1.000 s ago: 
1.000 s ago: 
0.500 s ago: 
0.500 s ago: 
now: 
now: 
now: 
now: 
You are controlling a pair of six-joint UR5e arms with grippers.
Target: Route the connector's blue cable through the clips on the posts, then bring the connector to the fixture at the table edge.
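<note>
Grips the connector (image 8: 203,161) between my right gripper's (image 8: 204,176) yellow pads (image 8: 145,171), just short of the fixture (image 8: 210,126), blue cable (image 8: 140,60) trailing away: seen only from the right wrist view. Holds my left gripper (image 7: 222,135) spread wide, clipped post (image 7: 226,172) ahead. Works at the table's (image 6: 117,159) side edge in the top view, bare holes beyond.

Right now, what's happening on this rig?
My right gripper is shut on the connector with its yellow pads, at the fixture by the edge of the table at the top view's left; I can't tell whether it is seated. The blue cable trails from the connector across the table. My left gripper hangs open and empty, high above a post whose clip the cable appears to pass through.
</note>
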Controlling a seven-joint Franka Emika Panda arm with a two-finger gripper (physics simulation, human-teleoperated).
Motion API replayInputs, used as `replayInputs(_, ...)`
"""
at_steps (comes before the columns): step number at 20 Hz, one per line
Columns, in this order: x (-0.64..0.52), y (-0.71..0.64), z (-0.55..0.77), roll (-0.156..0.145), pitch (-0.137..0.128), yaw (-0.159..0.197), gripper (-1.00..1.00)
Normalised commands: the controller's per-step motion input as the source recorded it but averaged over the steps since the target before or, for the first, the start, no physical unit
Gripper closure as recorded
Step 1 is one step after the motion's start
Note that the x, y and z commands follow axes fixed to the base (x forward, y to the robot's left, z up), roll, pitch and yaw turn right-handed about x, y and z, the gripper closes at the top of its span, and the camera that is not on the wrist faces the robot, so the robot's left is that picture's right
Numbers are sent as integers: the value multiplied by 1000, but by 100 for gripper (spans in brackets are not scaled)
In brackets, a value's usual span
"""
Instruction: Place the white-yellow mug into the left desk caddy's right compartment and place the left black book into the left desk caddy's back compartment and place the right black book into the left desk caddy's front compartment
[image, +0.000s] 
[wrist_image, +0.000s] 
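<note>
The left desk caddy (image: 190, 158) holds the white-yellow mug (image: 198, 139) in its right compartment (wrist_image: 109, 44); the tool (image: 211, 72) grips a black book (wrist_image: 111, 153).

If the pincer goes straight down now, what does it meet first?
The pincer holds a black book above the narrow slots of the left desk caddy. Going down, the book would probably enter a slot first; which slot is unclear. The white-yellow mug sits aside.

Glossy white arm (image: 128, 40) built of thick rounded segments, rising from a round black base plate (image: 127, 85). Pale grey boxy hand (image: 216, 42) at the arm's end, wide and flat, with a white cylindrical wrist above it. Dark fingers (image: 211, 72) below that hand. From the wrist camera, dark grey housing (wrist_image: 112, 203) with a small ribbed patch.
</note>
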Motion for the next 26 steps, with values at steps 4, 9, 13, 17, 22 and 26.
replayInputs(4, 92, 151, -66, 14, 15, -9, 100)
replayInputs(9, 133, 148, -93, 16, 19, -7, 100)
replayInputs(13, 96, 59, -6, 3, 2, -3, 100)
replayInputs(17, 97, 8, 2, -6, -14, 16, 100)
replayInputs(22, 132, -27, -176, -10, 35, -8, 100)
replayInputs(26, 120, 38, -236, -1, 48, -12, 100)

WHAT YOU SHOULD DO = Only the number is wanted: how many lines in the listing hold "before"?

EXPECTED ANSWER = 2